--- EXERCISE DESCRIPTION ---
Give again, unchanged, the line that contains "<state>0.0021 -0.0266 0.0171" together with every line that follows it until the entries end.

--- SUPPLIED RECORDS ---
--- START ---

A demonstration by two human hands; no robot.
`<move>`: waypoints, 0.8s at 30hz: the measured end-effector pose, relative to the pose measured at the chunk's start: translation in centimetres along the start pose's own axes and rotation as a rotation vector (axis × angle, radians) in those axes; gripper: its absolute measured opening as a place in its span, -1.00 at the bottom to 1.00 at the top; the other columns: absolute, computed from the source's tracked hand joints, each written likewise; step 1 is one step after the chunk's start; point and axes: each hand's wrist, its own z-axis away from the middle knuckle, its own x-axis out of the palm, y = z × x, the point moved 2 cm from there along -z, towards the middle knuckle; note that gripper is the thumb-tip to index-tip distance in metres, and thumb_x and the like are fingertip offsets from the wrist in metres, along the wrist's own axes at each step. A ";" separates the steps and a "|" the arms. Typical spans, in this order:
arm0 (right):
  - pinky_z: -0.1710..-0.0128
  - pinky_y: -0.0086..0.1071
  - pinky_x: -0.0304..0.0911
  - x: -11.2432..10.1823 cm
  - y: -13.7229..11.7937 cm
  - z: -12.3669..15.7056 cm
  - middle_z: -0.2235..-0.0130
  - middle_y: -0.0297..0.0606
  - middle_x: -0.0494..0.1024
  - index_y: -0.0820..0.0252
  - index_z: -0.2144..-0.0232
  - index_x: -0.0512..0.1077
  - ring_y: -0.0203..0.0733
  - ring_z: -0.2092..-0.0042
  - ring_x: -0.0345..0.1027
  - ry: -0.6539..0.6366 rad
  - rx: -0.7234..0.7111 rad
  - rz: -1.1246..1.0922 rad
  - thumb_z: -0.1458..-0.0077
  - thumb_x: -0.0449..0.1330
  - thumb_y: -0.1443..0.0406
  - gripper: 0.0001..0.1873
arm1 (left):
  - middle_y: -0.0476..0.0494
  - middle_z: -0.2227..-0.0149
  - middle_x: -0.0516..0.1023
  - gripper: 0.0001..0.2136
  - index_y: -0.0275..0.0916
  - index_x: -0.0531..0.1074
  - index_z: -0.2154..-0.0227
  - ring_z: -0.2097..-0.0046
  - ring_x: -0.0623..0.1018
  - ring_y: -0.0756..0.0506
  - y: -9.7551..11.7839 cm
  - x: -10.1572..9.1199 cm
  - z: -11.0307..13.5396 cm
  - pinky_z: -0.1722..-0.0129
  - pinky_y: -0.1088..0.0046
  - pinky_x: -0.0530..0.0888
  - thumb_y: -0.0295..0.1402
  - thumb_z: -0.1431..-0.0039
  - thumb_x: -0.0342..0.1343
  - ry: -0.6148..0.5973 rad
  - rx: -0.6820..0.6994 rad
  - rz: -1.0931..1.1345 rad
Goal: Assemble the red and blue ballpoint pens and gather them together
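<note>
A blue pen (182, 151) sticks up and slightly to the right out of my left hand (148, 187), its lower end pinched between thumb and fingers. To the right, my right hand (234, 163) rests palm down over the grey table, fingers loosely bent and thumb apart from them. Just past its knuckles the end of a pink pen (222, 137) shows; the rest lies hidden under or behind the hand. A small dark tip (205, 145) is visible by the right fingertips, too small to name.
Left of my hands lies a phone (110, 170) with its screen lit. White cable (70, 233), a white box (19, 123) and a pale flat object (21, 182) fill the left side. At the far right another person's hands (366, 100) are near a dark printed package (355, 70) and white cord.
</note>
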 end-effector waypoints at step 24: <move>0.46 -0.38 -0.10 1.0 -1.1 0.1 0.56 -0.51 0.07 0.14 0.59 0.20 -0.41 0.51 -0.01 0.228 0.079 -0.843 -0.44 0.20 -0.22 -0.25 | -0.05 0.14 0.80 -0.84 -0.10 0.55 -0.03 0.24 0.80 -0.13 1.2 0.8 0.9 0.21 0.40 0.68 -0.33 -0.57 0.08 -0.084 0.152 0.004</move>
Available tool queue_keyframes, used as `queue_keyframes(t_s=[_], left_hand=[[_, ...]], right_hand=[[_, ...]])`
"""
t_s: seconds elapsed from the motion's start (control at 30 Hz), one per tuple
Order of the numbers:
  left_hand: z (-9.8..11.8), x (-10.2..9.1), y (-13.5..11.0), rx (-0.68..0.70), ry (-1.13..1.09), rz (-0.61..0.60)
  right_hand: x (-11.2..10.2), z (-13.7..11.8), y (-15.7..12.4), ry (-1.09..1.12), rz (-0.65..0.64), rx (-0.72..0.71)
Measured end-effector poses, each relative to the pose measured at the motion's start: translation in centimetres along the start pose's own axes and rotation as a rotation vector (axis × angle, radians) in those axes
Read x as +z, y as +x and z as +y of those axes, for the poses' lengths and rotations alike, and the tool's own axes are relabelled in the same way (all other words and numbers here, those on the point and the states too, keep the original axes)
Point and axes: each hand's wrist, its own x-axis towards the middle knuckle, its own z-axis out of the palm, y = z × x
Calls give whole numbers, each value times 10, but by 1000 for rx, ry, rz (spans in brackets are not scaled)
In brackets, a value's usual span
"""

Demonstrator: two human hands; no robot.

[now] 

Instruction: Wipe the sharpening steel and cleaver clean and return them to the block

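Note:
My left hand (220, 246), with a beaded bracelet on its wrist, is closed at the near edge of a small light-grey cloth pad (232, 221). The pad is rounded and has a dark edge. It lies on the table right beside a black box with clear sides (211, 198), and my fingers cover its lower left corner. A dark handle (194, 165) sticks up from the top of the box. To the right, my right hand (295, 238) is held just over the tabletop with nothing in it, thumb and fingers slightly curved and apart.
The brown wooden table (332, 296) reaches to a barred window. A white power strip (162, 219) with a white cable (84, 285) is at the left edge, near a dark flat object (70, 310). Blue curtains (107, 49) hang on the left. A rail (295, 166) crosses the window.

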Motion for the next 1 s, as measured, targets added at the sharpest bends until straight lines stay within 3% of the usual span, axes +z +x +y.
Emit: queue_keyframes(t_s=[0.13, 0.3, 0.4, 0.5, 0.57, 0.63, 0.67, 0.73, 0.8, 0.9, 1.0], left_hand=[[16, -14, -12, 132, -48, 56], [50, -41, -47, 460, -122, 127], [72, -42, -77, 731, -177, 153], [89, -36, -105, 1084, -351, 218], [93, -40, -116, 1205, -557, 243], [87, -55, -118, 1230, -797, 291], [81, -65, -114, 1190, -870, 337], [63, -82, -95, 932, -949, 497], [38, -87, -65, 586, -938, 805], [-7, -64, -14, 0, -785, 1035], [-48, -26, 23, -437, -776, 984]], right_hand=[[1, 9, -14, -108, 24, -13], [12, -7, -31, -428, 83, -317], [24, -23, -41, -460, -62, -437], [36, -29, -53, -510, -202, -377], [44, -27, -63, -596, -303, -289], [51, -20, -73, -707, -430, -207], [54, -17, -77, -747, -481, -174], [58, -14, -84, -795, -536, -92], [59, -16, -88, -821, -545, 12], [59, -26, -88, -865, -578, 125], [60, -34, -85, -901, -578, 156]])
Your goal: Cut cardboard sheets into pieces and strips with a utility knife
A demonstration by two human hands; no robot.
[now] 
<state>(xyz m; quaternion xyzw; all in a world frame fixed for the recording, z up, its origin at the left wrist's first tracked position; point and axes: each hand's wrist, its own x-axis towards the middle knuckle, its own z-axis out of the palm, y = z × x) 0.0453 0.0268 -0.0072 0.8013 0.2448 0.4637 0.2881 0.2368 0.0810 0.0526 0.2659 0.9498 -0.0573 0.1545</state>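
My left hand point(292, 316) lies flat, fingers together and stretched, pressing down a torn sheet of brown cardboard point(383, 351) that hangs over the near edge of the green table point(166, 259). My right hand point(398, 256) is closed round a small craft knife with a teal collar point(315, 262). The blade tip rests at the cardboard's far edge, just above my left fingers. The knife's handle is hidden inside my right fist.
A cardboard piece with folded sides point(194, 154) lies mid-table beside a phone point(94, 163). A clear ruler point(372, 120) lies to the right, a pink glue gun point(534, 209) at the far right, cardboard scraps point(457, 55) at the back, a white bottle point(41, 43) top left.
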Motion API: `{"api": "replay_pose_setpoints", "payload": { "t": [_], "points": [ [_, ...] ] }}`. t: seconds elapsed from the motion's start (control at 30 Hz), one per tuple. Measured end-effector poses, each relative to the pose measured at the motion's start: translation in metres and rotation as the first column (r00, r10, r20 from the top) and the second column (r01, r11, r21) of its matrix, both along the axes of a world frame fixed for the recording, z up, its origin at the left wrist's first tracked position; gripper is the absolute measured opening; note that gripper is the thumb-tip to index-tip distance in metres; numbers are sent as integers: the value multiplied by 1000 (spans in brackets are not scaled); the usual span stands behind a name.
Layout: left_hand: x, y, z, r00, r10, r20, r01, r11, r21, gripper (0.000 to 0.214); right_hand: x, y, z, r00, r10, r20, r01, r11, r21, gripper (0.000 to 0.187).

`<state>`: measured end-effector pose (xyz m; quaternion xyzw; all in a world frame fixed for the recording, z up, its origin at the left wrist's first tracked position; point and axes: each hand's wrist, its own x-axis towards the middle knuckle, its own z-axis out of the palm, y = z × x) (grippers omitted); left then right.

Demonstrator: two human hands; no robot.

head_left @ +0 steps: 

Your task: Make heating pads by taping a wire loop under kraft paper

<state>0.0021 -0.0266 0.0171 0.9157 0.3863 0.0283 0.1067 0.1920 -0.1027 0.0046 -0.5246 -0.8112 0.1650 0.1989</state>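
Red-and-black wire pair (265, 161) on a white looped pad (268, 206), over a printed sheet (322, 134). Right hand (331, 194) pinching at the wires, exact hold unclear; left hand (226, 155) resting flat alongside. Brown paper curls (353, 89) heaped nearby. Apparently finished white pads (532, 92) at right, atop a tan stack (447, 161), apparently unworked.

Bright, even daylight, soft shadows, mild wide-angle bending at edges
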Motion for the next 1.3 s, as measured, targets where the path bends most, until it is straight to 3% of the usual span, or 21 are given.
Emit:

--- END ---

--- ANSWER BOX ---
<state>0.0021 -0.0266 0.0171 0.9157 0.3863 0.0283 0.1067 0.1920 -0.1027 0.0046 -0.5246 -0.8112 0.1650 0.1989</state>
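Red-and-black wire pair (265, 161) on a white looped pad (268, 206), over a printed sheet (322, 134). Right hand (331, 194) pinching at the wires, exact hold unclear; left hand (226, 155) resting flat alongside. Brown paper curls (353, 89) heaped nearby. Apparently finished white pads (532, 92) at right, atop a tan stack (447, 161), apparently unworked.

Bright, even daylight, soft shadows, mild wide-angle bending at edges
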Motion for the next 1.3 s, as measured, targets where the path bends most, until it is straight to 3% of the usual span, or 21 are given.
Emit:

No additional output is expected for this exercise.